**What you have to do:** Copy out all the data, word for word.

**Supplied data:**
※

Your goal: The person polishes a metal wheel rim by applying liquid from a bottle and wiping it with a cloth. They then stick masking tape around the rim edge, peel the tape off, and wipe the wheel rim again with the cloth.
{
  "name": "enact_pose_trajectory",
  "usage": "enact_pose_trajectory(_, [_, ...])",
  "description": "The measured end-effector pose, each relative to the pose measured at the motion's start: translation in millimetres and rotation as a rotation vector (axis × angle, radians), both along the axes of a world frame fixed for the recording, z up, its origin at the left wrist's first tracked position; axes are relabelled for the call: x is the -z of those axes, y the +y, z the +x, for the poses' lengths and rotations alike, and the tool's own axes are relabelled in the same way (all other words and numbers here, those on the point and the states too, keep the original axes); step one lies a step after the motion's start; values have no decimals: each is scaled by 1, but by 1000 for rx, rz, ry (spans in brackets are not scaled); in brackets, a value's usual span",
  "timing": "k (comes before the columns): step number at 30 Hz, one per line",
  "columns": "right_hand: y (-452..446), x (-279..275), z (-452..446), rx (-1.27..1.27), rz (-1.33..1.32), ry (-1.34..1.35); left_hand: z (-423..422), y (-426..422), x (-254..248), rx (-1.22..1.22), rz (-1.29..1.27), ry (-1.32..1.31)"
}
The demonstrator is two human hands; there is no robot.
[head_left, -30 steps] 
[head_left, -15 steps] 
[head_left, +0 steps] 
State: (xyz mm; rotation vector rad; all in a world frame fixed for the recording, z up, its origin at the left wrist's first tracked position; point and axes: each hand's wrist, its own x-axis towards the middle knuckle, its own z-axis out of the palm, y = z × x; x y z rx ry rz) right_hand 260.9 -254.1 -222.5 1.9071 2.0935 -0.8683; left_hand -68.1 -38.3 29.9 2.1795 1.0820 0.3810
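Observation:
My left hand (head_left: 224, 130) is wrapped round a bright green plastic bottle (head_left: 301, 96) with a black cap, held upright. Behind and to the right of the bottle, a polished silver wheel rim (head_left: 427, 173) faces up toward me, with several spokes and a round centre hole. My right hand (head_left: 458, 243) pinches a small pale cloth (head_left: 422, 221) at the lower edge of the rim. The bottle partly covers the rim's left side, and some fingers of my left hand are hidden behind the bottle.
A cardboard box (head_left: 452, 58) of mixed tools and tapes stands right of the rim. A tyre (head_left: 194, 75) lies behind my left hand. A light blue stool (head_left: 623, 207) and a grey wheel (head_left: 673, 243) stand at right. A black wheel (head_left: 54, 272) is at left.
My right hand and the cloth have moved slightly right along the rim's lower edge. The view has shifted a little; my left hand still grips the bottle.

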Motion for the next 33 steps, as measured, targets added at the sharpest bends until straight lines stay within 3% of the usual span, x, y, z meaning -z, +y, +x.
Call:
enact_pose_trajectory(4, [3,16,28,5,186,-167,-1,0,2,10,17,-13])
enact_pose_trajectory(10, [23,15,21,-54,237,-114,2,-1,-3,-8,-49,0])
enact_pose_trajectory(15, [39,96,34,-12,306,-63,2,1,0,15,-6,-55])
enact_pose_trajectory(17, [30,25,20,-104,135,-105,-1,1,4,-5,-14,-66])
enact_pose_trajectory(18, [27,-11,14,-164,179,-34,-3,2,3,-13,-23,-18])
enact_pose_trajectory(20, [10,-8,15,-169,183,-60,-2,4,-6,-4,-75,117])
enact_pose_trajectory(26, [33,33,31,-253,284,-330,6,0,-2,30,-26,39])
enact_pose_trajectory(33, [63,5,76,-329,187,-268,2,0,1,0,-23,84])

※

**Written solution:**
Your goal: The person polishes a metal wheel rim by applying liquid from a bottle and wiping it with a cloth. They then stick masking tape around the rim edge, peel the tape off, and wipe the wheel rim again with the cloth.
{
  "name": "enact_pose_trajectory",
  "usage": "enact_pose_trajectory(_, [_, ...])",
  "description": "The measured end-effector pose, each relative to the pose measured at the motion's start: translation in millimetres and rotation as a rotation vector (axis × angle, radians), both along the axes of a world frame fixed for the recording, z up, its origin at the left wrist's first tracked position; axes are relabelled for the call: x is the -z of those axes, y the +y, z the +x, for the poses' lengths and rotations alike, and the tool's own axes are relabelled in the same way (all other words and numbers here, those on the point and the states too, keep the original axes); step one lies a step after the motion's start; values have no decimals: each is scaled by 1, but by 1000 for rx, rz, ry (spans in brackets are not scaled); in brackets, a value's usual span",
  "timing": "k (comes before the columns): step number at 30 Hz, one per line",
  "columns": "right_hand: y (-452..446), x (-279..275), z (-452..446), rx (-1.27..1.27), rz (-1.33..1.32), ry (-1.34..1.35); left_hand: z (-423..422), y (-426..422), x (-254..248), rx (-1.22..1.22), rz (-1.29..1.27), ry (-1.32..1.31)"
}
The demonstrator is two human hands; there is no robot.
[head_left, -30 steps] 
[head_left, -15 steps] 
[head_left, +0 steps] 
State: (xyz mm; rotation vector rad; all in a world frame fixed for the recording, z up, its origin at the left wrist's first tracked position; point and axes: each hand's wrist, its own x-axis towards the middle knuckle, its own z-axis out of the palm, y = z × x; x y z rx ry rz) right_hand 260.9 -254.1 -222.5 1.9071 2.0935 -0.8683; left_hand -68.1 -38.3 29.9 2.1795 1.0820 0.3810
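Observation:
My left hand (head_left: 224, 130) is wrapped round a bright green plastic bottle (head_left: 301, 96) with a black cap, held upright. Behind and to the right of the bottle, a polished silver wheel rim (head_left: 427, 173) faces up toward me, with several spokes and a round centre hole. My right hand (head_left: 458, 243) pinches a small pale cloth (head_left: 422, 221) at the lower edge of the rim. The bottle partly covers the rim's left side, and some fingers of my left hand are hidden behind the bottle.
A cardboard box (head_left: 452, 58) of mixed tools and tapes stands right of the rim. A tyre (head_left: 194, 75) lies behind my left hand. A light blue stool (head_left: 623, 207) and a grey wheel (head_left: 673, 243) stand at right. A black wheel (head_left: 54, 272) is at left.
My right hand and the cloth have moved slightly right along the rim's lower edge. The view has shifted a little; my left hand still grips the bottle.
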
Motion for the next 33 steps, as measured, targets added at the sharpest bends until straight lines stay within 3% of the usual span, x, y, z meaning -z, +y, +x.
Call:
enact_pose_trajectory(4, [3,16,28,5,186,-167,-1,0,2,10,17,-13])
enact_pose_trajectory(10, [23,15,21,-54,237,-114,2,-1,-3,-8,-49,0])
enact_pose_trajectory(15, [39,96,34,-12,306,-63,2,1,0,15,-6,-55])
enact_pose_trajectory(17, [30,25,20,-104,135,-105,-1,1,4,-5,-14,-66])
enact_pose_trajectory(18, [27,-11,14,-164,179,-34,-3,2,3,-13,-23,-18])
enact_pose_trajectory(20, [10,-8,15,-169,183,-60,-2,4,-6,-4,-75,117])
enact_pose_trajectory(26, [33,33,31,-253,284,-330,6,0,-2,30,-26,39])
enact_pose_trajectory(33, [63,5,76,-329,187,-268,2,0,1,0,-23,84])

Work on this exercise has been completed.